**Required work:**
The expected answer is the complete listing, reproduced character for character.

**Data provided:**
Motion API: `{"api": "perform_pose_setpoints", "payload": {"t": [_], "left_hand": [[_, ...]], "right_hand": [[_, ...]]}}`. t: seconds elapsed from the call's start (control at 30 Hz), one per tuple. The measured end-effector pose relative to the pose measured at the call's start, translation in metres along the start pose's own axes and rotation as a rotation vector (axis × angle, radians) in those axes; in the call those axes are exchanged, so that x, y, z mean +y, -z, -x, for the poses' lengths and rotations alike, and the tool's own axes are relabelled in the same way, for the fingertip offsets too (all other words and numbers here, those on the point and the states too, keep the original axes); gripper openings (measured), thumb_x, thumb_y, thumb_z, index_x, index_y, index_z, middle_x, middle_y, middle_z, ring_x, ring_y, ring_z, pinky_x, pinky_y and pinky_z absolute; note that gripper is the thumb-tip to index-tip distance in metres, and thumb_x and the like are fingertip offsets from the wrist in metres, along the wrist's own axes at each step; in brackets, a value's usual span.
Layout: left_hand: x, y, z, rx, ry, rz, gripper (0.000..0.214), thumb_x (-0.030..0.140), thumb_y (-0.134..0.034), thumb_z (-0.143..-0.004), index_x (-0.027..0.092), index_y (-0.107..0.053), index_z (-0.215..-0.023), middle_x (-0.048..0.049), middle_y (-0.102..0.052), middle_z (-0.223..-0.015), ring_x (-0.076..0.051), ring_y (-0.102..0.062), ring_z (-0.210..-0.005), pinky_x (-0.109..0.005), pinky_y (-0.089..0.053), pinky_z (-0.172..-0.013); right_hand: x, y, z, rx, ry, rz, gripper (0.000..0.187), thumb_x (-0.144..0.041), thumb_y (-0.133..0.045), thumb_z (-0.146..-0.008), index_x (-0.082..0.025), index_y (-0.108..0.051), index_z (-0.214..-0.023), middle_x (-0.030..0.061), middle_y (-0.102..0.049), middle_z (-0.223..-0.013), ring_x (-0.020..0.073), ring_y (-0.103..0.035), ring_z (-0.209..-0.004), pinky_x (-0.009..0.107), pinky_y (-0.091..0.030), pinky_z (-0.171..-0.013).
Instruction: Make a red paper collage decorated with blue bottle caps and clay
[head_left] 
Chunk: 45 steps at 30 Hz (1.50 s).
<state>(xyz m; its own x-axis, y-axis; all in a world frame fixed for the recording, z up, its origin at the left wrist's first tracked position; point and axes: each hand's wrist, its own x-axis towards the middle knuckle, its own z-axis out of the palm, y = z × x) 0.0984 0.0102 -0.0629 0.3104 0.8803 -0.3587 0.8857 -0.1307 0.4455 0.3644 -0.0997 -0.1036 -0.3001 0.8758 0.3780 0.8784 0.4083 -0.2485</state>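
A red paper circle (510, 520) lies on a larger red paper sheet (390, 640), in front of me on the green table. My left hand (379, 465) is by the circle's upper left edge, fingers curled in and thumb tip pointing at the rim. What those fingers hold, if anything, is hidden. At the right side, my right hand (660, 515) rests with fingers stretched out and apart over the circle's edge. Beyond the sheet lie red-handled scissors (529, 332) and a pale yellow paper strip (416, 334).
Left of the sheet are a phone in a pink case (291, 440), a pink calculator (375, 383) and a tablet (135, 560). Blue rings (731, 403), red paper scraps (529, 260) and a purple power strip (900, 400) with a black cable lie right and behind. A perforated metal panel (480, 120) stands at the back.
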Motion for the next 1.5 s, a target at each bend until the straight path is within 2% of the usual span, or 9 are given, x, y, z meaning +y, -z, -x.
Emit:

**Answer:**
Motion API: `{"api": "perform_pose_setpoints", "payload": {"t": [_], "left_hand": [[_, ...]], "right_hand": [[_, ...]]}}`. t: seconds elapsed from the call's start (control at 30 Hz), one per tuple. The measured end-effector pose relative to the pose measured at the call's start, translation in metres along the start pose's own axes and rotation as a rotation vector (axis × angle, radians) in those axes; in the call those axes are exchanged, so that x, y, z mean +y, -z, -x, for the poses' lengths and rotations alike, and the tool's own axes are relabelled in the same way, for the fingertip offsets too (all other words and numbers here, those on the point and the states too, keep the original axes); gripper openings (measured), thumb_x, thumb_y, thumb_z, index_x, index_y, index_z, middle_x, middle_y, middle_z, ring_x, ring_y, ring_z, pinky_x, pinky_y and pinky_z absolute; note that gripper is the thumb-tip to index-tip distance in metres, and thumb_x and the like are fingertip offsets from the wrist in metres, along the wrist's own axes at each step; in brackets, a value's usual span.
Layout: left_hand: x, y, z, rx, ry, rz, gripper (0.000..0.214), thumb_x (-0.030..0.140), thumb_y (-0.134..0.034), thumb_z (-0.143..-0.004), index_x (-0.027..0.092), index_y (-0.107..0.053), index_z (-0.215..-0.023), middle_x (-0.048..0.049), middle_y (-0.102..0.052), middle_z (-0.223..-0.015), ring_x (-0.076..0.051), ring_y (-0.102..0.062), ring_z (-0.210..-0.005), pinky_x (-0.109..0.005), pinky_y (-0.089..0.053), pinky_z (-0.172..-0.013); right_hand: x, y, z, rx, ry, rz, gripper (0.000..0.187), thumb_x (-0.144..0.041), thumb_y (-0.133..0.045), thumb_z (-0.146..-0.008), index_x (-0.082..0.025), index_y (-0.108..0.051), index_z (-0.214..-0.023), middle_x (-0.030..0.061), middle_y (-0.102..0.049), middle_z (-0.223..-0.013), ring_x (-0.020..0.073), ring_y (-0.103..0.035), ring_z (-0.209..-0.004), pinky_x (-0.009..0.107), pinky_y (-0.091..0.030), pinky_z (-0.171..-0.013).
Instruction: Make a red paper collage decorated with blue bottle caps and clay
[head_left] 
Chunk: 45 steps at 30 Hz (1.50 s).
<state>(xyz m; its own x-axis, y-axis; all in a world frame fixed for the recording, z up, its origin at the left wrist's first tracked position; point and axes: each hand's wrist, its own x-axis towards the middle knuckle, its own z-axis out of the palm, y = z × x) 0.0984 0.0102 -0.0629 0.3104 0.8803 -0.3587 0.8857 -0.1307 0.4455 0.3644 -0.0997 -0.1036 -0.3001 0.8758 0.3780 0.8784 0.4083 -0.2485</state>
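A red paper circle (510, 520) lies on a larger red paper sheet (390, 640), in front of me on the green table. My left hand (379, 465) is by the circle's upper left edge, fingers curled in and thumb tip pointing at the rim. What those fingers hold, if anything, is hidden. At the right side, my right hand (660, 515) rests with fingers stretched out and apart over the circle's edge. Beyond the sheet lie red-handled scissors (529, 332) and a pale yellow paper strip (416, 334).
Left of the sheet are a phone in a pink case (291, 440), a pink calculator (375, 383) and a tablet (135, 560). Blue rings (731, 403), red paper scraps (529, 260) and a purple power strip (900, 400) with a black cable lie right and behind. A perforated metal panel (480, 120) stands at the back.
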Motion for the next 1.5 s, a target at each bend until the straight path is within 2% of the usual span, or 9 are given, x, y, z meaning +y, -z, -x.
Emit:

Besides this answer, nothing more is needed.